EXERCISE = Look through the listing below, and wherever a line has the string "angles", pull it out.

DATA TO USE =
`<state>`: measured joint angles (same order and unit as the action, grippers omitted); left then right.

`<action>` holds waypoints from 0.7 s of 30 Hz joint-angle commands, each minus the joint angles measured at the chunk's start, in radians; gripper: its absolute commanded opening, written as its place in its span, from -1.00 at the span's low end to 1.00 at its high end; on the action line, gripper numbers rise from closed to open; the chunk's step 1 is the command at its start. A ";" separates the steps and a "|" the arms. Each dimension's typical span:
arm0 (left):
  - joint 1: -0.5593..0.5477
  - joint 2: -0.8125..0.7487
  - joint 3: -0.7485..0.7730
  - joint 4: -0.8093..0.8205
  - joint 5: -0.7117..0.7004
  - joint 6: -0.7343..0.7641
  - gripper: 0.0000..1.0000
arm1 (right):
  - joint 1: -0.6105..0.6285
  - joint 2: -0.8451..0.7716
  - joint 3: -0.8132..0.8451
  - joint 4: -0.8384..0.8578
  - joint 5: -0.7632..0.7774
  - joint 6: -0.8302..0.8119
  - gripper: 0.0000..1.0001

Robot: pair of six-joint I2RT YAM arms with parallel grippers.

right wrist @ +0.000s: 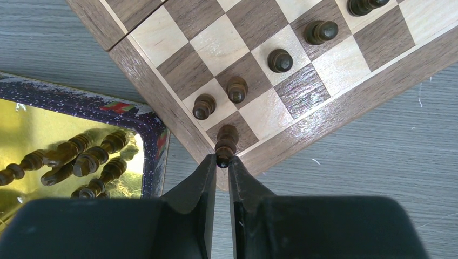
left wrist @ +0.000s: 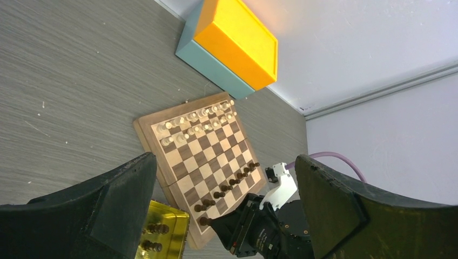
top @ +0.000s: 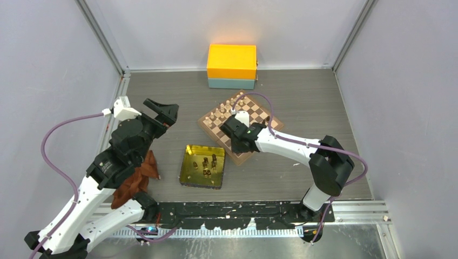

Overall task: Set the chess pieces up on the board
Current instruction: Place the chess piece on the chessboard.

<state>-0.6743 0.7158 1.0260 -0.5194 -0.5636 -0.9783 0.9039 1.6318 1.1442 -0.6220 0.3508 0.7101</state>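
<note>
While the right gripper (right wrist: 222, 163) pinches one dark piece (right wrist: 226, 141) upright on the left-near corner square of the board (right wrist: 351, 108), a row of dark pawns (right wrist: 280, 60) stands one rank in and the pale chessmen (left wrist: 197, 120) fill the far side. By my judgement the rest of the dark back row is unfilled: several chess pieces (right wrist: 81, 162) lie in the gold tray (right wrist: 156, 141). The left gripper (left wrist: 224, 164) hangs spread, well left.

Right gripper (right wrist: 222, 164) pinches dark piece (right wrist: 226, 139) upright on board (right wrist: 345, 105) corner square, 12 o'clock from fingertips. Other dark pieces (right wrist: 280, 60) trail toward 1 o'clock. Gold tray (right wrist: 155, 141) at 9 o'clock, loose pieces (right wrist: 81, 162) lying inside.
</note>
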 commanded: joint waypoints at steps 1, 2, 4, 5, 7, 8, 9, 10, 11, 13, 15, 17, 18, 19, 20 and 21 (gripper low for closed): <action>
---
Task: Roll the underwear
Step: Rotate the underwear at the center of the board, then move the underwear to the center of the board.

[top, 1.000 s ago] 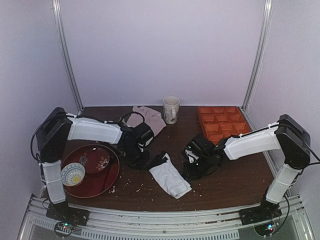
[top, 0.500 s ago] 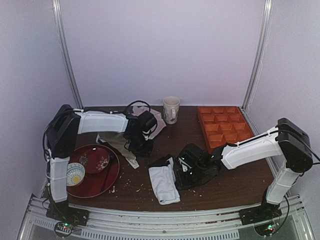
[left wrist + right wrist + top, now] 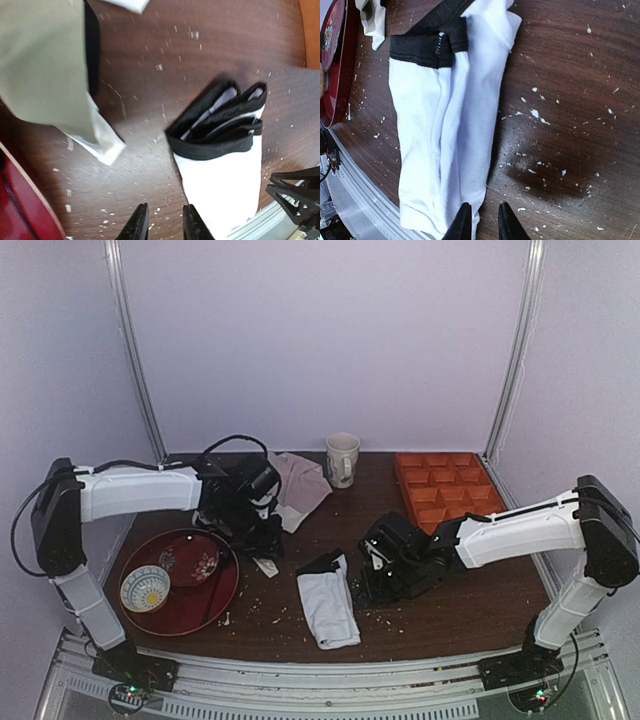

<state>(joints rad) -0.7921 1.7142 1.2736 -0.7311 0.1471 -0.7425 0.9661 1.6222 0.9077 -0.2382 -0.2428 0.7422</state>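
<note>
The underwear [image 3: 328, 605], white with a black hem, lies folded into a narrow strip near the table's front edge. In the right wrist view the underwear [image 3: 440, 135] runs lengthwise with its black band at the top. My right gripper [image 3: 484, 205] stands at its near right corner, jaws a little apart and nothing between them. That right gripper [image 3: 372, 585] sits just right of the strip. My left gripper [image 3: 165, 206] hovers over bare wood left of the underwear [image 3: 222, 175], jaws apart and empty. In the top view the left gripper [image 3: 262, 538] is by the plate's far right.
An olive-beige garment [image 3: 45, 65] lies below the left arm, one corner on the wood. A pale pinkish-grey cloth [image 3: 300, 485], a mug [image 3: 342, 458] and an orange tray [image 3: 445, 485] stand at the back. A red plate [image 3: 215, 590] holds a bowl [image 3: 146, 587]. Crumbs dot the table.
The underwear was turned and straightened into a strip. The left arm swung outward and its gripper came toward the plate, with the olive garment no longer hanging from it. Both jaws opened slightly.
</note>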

WRITTEN RESPONSE =
`<state>`: measured joint angles (same order and unit as the action, grippers omitted); left then right.
`<action>` holds waypoints from 0.7 s of 30 Hz joint-angle commands, each minus the joint angles measured at the chunk's start, in radians; gripper: its absolute commanded opening, written as its place in its span, from -1.00 at the span's low end to 1.00 at its high end; on the action line, gripper numbers rise from closed to open; the chunk's step 1 is the command at its start. A ";" separates the steps and a "|" the arms. Each dimension's typical span:

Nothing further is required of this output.